10. If the game goes to extra innings, all the same rules apply, much like the case of a prefect game.

Those are the rules. I’m told that a guy named Tom Blaske once did it many years ago. Aside from him, I’m the only one who’s ever eaten for the cycle, as far as I know. Sadly, there are no photos or other documentation, but here’s what I ate at Comerica Park during a game in 2000:

[TABLE=7]

The Snickers wasn’t traditional ballpark food, but it fell within the rules and was small enough to keep down.

Eating for the cycle isn’t easy, and not just because of the massive amount of food involved. Here are some tips and things to consider:

• Plan ahead of time. You should know where you’re sitting and which concession stands are nearby. Make a list of possible things to eat first and then check off items from the list. Otherwise, get to the game 30 minutes before the start and plan out your paces.

• Pace yourself. It’s one thing to say you’re going to have a hot dog, a hamburger, an Italian sausage, a chicken sandwich, a personal pizza, and a taco, but then you might explode or vomit. It’s about knowing how much you can eat and figuring out what’s big and what’s small. You will need to take it easy for some innings — that’s when you go for the ice cream or cookie.

• Some foods have immediate effects on your body. Eating ice cream quickly can give you a headache; eating super-salty foods might make you need a beverage (which does not count toward your cycle and just takes up space); eating meats in hard bread too quickly can hurt your jaw, so be careful with the Italian sausage.

• Some foods are difficult to eat quickly. When I did the cycle, peanuts were my Achilles heel. I love peanuts, but they take a ton of time to crack out of the shell, so you end up wasting lots of time cracking when you should be eating. I tried eating them shell and all, but peanut shells are really salty (not to mention dirty), so that made me super-thirsty.
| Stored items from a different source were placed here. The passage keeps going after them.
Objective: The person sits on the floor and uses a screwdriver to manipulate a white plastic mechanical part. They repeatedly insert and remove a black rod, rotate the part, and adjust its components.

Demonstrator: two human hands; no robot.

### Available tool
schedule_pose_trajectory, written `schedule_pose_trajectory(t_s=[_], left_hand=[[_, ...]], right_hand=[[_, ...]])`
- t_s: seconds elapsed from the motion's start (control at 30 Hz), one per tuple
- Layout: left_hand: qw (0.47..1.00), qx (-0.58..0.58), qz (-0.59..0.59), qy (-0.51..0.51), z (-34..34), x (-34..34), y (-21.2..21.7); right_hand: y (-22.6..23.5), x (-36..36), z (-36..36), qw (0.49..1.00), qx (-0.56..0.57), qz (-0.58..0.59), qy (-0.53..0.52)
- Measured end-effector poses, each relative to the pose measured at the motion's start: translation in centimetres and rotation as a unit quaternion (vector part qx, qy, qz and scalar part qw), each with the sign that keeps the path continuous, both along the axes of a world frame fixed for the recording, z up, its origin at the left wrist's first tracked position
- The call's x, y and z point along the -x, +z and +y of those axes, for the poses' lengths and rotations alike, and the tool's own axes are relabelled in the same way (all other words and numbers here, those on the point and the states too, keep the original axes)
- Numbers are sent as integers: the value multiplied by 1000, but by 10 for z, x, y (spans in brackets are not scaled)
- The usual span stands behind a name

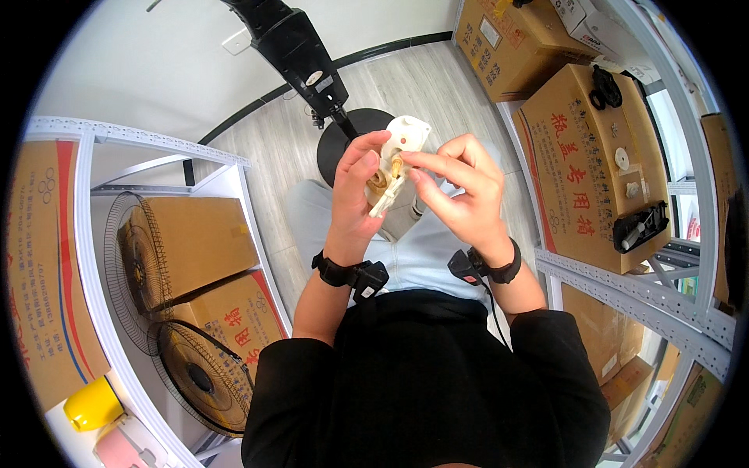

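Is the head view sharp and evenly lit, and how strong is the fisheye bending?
Head view: even, soft light; both hands, left and right, and the white part they hold are sharp, without glare. Shelf rails bow strongly toward the rim; black corners vignette the picture.

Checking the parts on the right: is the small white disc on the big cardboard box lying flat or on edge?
Flat: the small white disc shows its round face upward on the big cardboard box.
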State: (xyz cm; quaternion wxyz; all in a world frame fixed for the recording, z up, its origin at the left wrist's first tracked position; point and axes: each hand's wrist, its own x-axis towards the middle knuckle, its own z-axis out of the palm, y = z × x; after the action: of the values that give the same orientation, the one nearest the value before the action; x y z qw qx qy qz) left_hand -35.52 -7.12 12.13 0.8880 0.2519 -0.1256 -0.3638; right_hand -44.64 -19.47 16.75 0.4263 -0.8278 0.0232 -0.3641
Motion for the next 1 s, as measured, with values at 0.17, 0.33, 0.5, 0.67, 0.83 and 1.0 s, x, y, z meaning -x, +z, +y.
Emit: schedule_pose_trajectory(t_s=[0.17,0.33,0.5,0.67,0.83,1.0], left_hand=[[1000,7,-15,4,2,1,-3],[996,60,14,-63,3,-2,-9],[986,117,49,-112,2,-5,-14],[982,130,50,-130,0,-6,-15],[972,162,74,-154,0,-5,-15],[974,147,77,-155,-2,-8,-15]], right_hand=[[1,2,4,1000,-25,12,8],[3,5,4,997,-77,-20,-9],[6,6,-2,997,-79,-19,-6],[2,-1,-12,988,-142,17,63],[-7,-8,-18,920,-342,75,176],[-10,-7,-23,885,-384,90,249]])
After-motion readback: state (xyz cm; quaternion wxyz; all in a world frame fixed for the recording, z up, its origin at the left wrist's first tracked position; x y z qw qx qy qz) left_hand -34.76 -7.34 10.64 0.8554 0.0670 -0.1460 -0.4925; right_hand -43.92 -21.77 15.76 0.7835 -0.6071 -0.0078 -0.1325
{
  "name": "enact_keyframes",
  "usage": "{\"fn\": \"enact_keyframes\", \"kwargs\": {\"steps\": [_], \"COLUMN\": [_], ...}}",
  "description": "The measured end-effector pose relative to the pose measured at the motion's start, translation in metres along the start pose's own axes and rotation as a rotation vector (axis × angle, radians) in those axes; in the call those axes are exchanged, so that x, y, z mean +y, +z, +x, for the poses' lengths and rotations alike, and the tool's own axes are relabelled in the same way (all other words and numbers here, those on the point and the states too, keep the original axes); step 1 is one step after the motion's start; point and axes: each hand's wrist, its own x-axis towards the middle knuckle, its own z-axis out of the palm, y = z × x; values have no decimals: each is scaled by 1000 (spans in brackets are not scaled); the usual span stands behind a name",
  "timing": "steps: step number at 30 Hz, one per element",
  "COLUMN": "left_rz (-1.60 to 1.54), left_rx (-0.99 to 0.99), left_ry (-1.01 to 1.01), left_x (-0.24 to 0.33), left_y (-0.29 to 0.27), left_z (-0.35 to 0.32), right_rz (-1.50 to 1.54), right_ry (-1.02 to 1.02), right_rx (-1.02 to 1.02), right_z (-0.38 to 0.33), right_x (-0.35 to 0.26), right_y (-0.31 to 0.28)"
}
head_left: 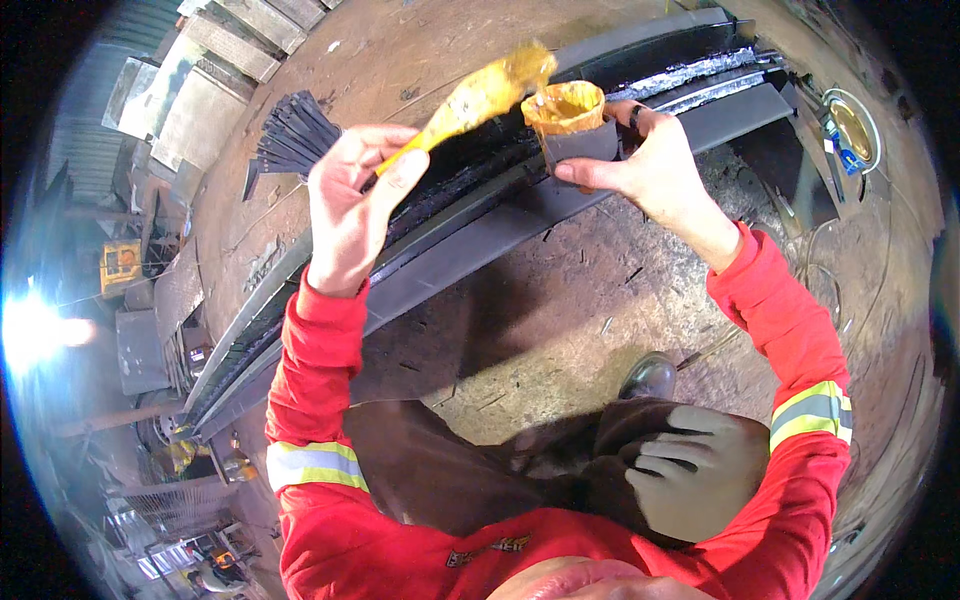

Also, the size of most peanut bags is generally big, so that’s a lot to get through in six outs.

• You’ll have to run to get food a few times during the game, and then eat whatever you bought, and then probably run some more in another inning or two. It can get hairy, so put in some cross-training time at the gym. Work on running and then lifting weights and then running again. Also, at home (not at the gym), work on running, then eating, then running — it’s harder than you’d think.

• A bad team with a weak offense is the enemy of the cycle. I still have nightmares of Tony Clark being up at bat with a man on 1st and one out knowing he would hit into the double play. I had to speed up my eating to get everything done in time.

• I think a good time to do this is when the stadium is not too full (shorter lines) and maybe during the day. A day game in early to mid-June is perfect.

One final note: As far as I know, eating for the cycle has only been done in the American League (only at Tiger Stadium and Comerica Park). It has never been accomplished in a National League ballpark — so far.